Generative models using deep learning are a hot topic of late. Whether it’s solving issues involving the countering of fraud, spell check, language translation, simply making jobs easier, or even being the focus of a predicted information apocalypse by technologist Aviv Ovadya, automated generation of content is the future. I know that is a packed statement, so let’s dive in a little, shall we?
Generative models literally mean generating new material. This could be the generation of video, audio, music, or even text, which is what this code pattern focuses on. As compelling as that is, as with anything, there are positive and negative consequences of these models. One negative implication of these deep learning models is that you can seemingly generate any material and make it look real, even to the detriment of someone or something. This means that someone can make it look like something happened that did not in fact happen. It also means that you can generate articles or text that were not authentically created, at least within our current frame of thought. As you can imagine, these generated creations can then be applied to harmful activities, such as fraudulent reviews, which companies such as Yelp and Amazon must deal with constantly. But how do we counter these activities? With the exact same approach. I know it seems crazy, but by building the same models that were used for harmful activities, a new model can be built in extension of the original, to counter the activity that is being generated. Let’s break this down. Using the example of fake reviews, a second model learns what the fake reviews look like through the original model, and then predicts the likelihood of each new review being a fake one with the model built on top of it. That means that the original fraudulent model creates fake reviews and then a second model considers that output, learning what generated fake reviews look like. Cool, right? And now you can learn too. This code pattern provides an introduction to a generative language model that uses long short-term memory (LSTM) layers and a recursive neural network (RNN).
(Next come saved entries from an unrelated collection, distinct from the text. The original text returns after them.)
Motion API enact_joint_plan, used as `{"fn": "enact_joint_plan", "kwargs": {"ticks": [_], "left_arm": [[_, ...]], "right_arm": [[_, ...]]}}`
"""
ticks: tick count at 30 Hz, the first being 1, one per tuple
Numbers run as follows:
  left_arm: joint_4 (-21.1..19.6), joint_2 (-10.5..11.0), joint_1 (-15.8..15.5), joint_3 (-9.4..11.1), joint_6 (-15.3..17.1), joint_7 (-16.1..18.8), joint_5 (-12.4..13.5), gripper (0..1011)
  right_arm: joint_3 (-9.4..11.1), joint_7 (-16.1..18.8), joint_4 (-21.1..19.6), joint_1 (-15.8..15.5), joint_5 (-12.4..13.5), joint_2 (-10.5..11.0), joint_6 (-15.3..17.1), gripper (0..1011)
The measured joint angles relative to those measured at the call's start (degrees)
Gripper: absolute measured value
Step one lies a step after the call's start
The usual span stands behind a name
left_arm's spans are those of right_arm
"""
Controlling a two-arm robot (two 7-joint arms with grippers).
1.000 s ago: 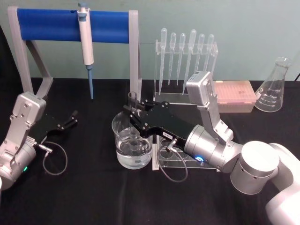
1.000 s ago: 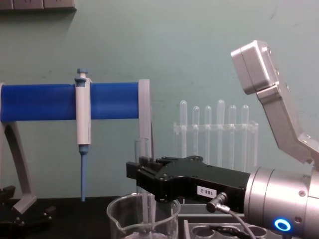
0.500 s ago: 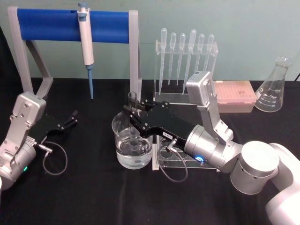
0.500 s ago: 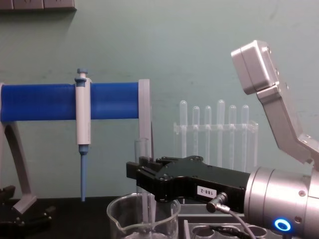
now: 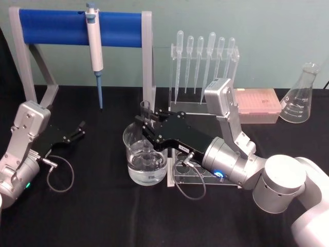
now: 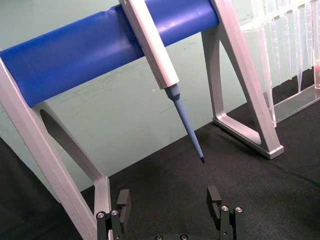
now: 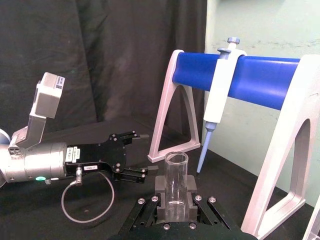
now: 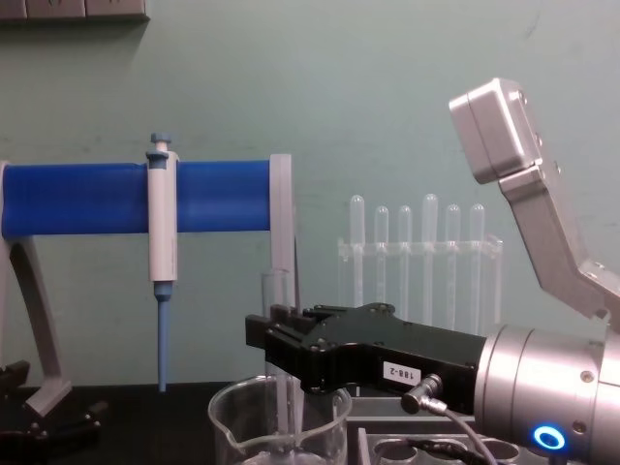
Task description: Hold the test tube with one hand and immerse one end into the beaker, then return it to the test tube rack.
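The test tube (image 5: 146, 114) stands upright over the beaker (image 5: 134, 162), and its lower end dips into the clear liquid there. My right gripper (image 5: 147, 128) is shut on the tube's upper part, just above the beaker's rim. In the chest view the test tube (image 8: 278, 295) rises out of the black right gripper (image 8: 273, 341) and runs down into the beaker (image 8: 232, 426). The right wrist view shows the test tube (image 7: 176, 185) clamped between the fingers (image 7: 159, 192). My left gripper (image 5: 78, 131) rests open on the table at the left, and my left gripper (image 6: 169, 200) holds nothing.
A blue stand (image 5: 56, 28) with a hanging pipettor (image 5: 94, 46) spans the back left. A rack of pipettes (image 5: 203, 67) stands behind the beaker. A clear rack with holes (image 5: 198, 174) lies under my right wrist. A pink tip box (image 5: 257, 103) and a flask (image 5: 300, 98) sit at the back right.
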Motion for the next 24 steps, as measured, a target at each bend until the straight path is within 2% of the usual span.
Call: {"fn": "enact_joint_plan", "kwargs": {"ticks": [24], "left_arm": [[0.0,0.0,0.0,0.0,0.0,0.0,0.0,1000]], "right_arm": [[0.0,0.0,0.0,0.0,0.0,0.0,0.0,224]]}}
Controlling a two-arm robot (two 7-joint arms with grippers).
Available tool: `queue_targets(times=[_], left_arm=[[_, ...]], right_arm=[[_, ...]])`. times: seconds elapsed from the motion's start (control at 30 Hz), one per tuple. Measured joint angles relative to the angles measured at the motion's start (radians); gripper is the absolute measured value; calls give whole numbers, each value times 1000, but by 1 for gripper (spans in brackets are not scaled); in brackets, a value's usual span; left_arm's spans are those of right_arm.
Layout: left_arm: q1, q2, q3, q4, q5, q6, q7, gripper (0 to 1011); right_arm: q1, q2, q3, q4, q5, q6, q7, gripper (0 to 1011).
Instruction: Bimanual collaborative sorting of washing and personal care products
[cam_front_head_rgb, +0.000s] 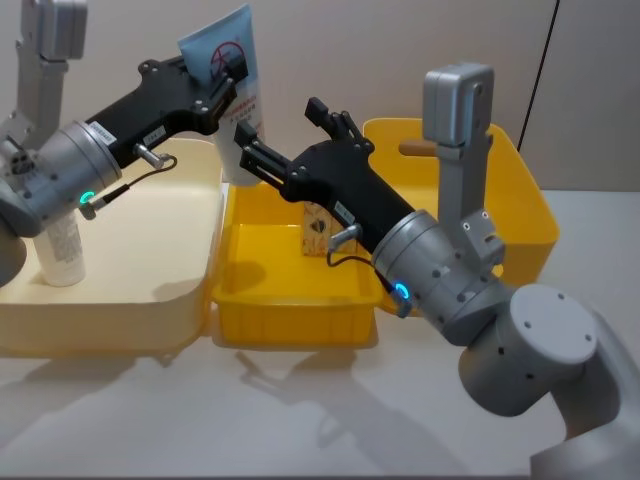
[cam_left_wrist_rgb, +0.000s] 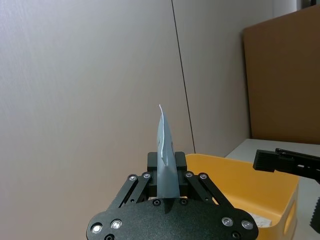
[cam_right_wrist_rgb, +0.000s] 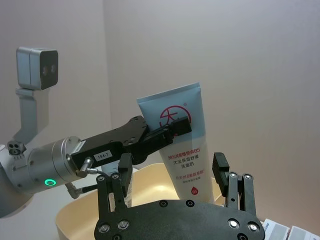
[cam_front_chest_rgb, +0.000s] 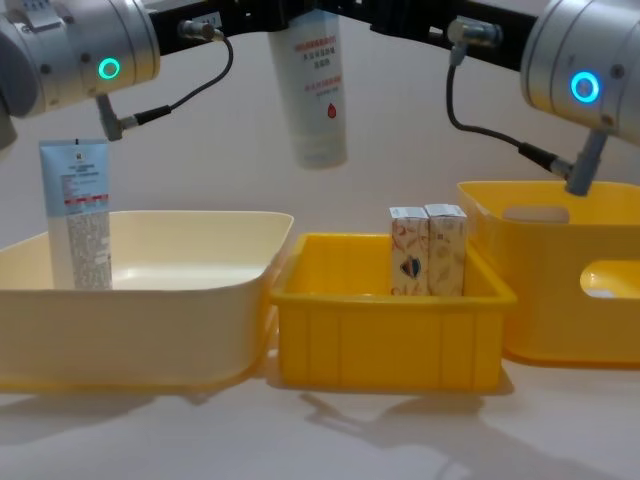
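My left gripper (cam_front_head_rgb: 228, 78) is shut on the light-blue flat end of a white squeeze tube (cam_front_head_rgb: 222, 45) with red print, which hangs cap-down (cam_front_chest_rgb: 315, 90) above the seam between the cream bin and the small yellow bin. My right gripper (cam_front_head_rgb: 282, 122) is open just right of the tube's lower body, its fingers (cam_right_wrist_rgb: 122, 175) spread either side of the tube (cam_right_wrist_rgb: 182, 145) and short of it. A second tube (cam_front_chest_rgb: 78, 215) stands upright in the cream bin (cam_front_chest_rgb: 150, 300). Two cream cartons (cam_front_chest_rgb: 408, 250) stand side by side in the small yellow bin (cam_front_chest_rgb: 385, 340).
A larger yellow bin (cam_front_chest_rgb: 570, 300) with a handle slot stands to the right, partly behind my right arm in the head view. The three bins sit in a row, touching. Bare table runs along the front, and a plain wall stands behind.
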Motion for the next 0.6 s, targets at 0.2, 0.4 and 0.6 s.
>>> queue_targets(times=[0.2,0.4,0.6], left_arm=[[-11,-12,17,18,27,-1,34,203],[-25,-30,34,34,66,0,78,203],[-32,-35,42,36,95,10,112,203]], right_arm=[[44,20,4,48,24,-6,54,1001],[113,39,-5,126,40,-11,117,1001],[188,59,-25,204,49,5,181,1001]])
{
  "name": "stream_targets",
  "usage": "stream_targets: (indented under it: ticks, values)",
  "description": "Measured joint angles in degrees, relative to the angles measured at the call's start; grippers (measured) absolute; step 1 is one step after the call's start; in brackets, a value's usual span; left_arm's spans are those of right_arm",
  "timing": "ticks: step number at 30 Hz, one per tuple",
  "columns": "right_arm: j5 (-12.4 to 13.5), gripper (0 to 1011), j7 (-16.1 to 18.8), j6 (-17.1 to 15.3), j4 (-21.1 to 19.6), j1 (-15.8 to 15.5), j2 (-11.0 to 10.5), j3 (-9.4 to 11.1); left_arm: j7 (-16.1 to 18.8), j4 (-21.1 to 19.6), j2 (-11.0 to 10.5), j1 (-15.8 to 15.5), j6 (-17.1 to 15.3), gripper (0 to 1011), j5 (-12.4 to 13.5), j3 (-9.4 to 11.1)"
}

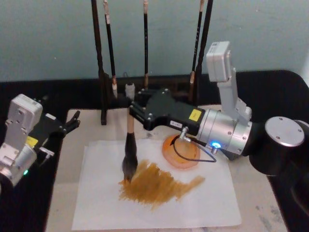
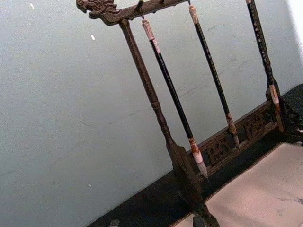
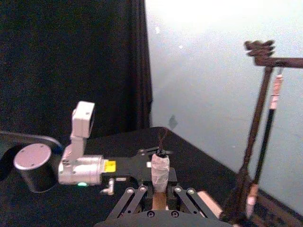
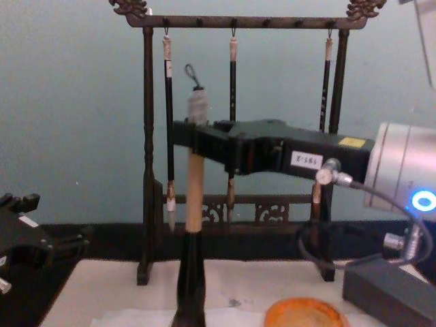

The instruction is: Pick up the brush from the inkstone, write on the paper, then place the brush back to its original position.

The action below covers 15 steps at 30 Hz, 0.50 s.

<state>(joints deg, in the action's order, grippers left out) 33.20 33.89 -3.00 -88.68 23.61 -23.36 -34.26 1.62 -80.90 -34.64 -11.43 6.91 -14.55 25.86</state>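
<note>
Head view: right gripper jaws grasping brush, bristles below jaws touching paper; left gripper parked, jaws released.

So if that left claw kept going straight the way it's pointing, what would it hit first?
Most likely the wooden rack's left post. The left gripper points toward it, and the post sits mid-frame in the left wrist view. Nothing seems to lie between them, though depth is hard to judge.
</note>
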Motion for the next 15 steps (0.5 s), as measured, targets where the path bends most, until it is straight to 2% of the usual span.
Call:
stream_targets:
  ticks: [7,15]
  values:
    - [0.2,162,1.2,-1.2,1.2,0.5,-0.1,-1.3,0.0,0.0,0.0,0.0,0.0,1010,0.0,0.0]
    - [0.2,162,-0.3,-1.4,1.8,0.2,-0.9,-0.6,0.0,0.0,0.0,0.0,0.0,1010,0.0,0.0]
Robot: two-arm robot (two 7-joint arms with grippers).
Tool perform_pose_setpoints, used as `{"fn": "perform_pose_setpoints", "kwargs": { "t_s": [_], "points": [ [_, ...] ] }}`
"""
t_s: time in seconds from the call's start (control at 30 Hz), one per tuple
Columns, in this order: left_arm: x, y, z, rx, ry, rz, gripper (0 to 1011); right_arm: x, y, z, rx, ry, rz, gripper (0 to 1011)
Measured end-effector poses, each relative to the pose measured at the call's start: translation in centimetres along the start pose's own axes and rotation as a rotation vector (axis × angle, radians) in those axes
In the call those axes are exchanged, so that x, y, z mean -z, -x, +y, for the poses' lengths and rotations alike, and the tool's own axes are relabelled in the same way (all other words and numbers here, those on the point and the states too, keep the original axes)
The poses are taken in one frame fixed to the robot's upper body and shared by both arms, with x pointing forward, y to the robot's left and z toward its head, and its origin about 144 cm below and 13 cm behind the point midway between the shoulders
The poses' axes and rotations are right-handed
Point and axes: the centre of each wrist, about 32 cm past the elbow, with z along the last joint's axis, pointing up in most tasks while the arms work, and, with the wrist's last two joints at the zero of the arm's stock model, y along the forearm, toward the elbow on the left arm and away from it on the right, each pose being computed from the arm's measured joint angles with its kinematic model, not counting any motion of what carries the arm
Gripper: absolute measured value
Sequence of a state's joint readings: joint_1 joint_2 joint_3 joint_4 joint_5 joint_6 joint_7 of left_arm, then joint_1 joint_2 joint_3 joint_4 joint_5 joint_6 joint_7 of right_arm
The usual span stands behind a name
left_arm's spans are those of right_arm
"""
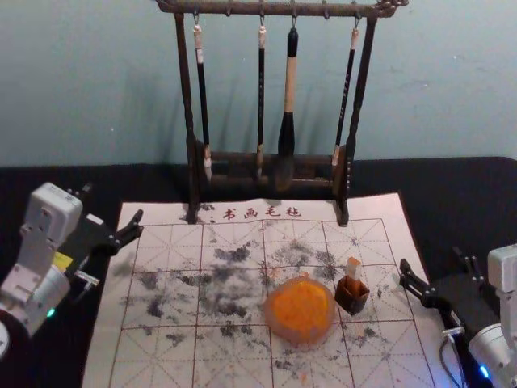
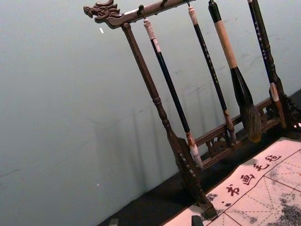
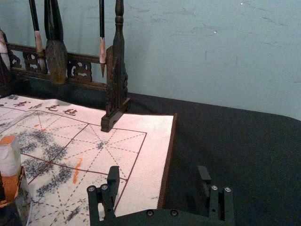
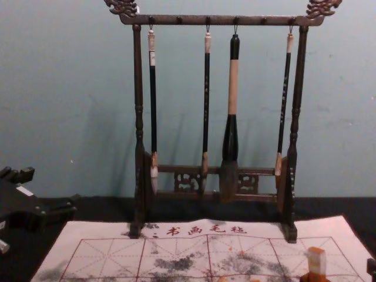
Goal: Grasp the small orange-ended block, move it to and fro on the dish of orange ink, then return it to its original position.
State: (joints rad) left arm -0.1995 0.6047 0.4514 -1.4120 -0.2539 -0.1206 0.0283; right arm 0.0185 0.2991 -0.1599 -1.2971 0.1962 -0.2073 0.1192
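Note:
In the head view, the small pale block with an orange end stands upright in a brown, orange-stained holder, right of the round dish of orange ink. My right gripper is open, to the right of the holder and apart from it. The right wrist view shows this gripper with nothing between its fingers, and the block in its holder at the edge. Parked beyond the mat's left edge, my left gripper is open. The chest view shows the block rising from the holder.
A dark wooden rack with hanging brushes stands along the mat's back edge, before the wall. The ink-smudged, gridded mat lies under the dish and holder. Black cloth extends beyond the mat's right side.

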Motion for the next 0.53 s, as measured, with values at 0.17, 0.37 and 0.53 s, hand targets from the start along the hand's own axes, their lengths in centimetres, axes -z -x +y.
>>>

For the unfamiliar, RNNs use networks with hidden layers of memory to predict the next step by using the highest probability. Unlike convolutional neural networks (CNNs), which use forward propagation, or rather, move forward through its pipeline, RNNs utilize backpropagation or circling back through the pipeline to use the “memory” mentioned above. For example, if we were considering a sentence, as the model builds the sentence it uses memory to consider what has already been written as it generates what comes next. For our model, the RNN uses the characters already imputed to learn how to generate the next letters or characters as its output and cycles back through to remember what it is learning. The output then goes on to form a word, which eventually ends up as a collection of words, and then sentences and paragraphs, which you will see generated as you run the model and work through the code pattern. The LSTM provides improved performance for those words and sentences we’re generating.
Using the code pattern, you’ll learn how to use TensorFlow and Keras to generate a restaurant review. While the scope of this code pattern is limited to an introduction on text generation, it provides a strong foundation to learning how to build a language model. I hope it will motivate you to try it out and make it even better!